RAUELSSON – Vora
(Sonic Pieces, 2013)
Dalla Spagna a Portland e ritorno: se il percorso fisico di Raúl Pastor Medall descrive un circolo chiuso, non altrettanto può dirsi di quello del suo progetto artistico Rauelsson, che nel primo lavoro successivo al rientro nella terra natale appare invece più aperto e ambizioso che mai.
Nella capitale del folk statunitense l’artista spagnolo era entrato in contatto, tra gli altri, con i fratelli Broderick, partecipando prima alla raccolta “Portland Stories” (2009) curata da Heather e realizzando poi insieme a Peter le due lunghe tracce di “Rèplica” (2011).
La transizione in qualche misura sperimentale già profilata in quel lavoro si completa adesso in “Vora”, disco nel quale Medall abbandona le precedenti vesti cantautorali per rifugiarsi in una solitudine quasi completamente afasica, che lascia al pianoforte il compito di descrivere le sensazioni del ritorno e quelle di una distanza sia spaziale che temporale.
Denso di nostalgie notturne e tiepidi sentori salmastri, “Vora” trae le mosse dal minimalismo di note stillate e armonie sospese ma non per questo si limita a esercizi di stile neoclassici: la tavolozza espressiva di Medall si dimostra invece molto articolata e soprattutto grondante intensità emotiva.
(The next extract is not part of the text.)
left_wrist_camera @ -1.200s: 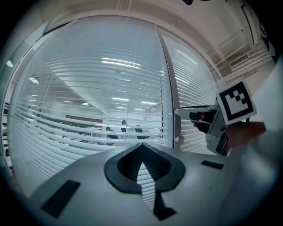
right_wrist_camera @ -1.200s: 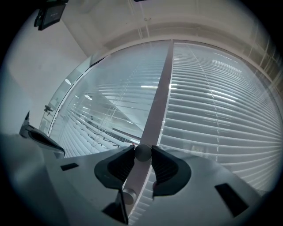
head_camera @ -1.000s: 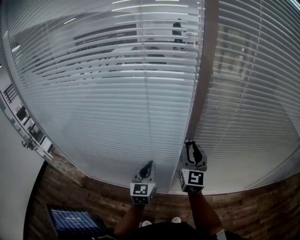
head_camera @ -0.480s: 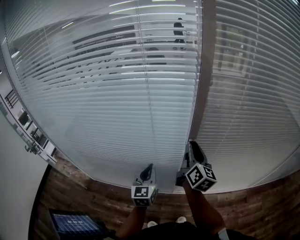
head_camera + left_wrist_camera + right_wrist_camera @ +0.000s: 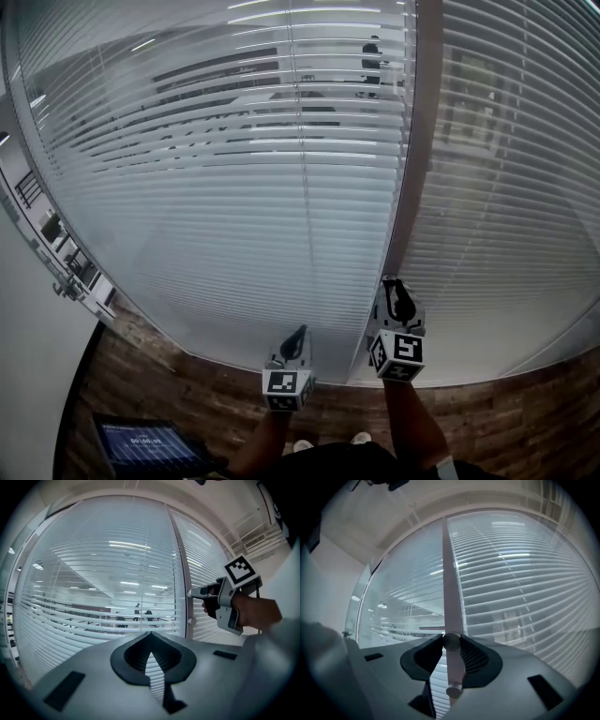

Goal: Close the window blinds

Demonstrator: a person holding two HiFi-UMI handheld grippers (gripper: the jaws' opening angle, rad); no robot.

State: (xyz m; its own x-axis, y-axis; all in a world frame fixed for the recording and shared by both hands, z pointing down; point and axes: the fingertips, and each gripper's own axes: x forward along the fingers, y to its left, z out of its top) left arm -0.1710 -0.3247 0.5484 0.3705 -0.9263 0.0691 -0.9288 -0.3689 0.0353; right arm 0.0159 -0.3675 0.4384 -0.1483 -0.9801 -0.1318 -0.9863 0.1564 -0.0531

Ciò innesta nel corso del lavoro una serie di continue variazioni, anche grazie all’adeguato supporto orchestrale (marimba, arpa, archi, organi e glockenspiel) e a un dosato impiego dell’elettronica, sotto forma di battiti, field recordings e correnti astratte. Così, ad esempio, le note che si rincorrono in “Fluvial” scorrono impetuose prima di innalzarsi in una travolgente apertura orchestrale, mentre inquieti fremiti elettronici puntellano l’incedere cadenzato di “Split”, antitesi solo apparente delle rarefazioni e delle prolungate tensioni degli archi di “Almadrava” e della struggente “Dusk, Gravel, Dawn”.
L’elemento vocale, in forma di spoken word più che di vero e proprio cantato, si affaccia solo nelle due parti di “Hourglass”, nelle quali è proprio una vecchia conoscenza dei tempi di Portland, Laurel Simmons (Maymay), a declamare versi che suggellano il mood sofferto e nostalgico di “Vora”, album di rara grazia e intensità, compreso tra le onde dei due brani che, spingendosi verso territori rarefatti, ne segnano apertura e chiusura (non a caso intitolate “Wave In” e “Wave Out”). Perché il mare può dividere o unire, così come la ritrovata familiarità del proprio luogo d’origine, per Medall, porta con sé la nostalgia dell’abbandono, cristallizzandone i ricordi con un coinvolgimento che trova perfetta corrispondenza nelle sue ispirate partiture per pianoforte.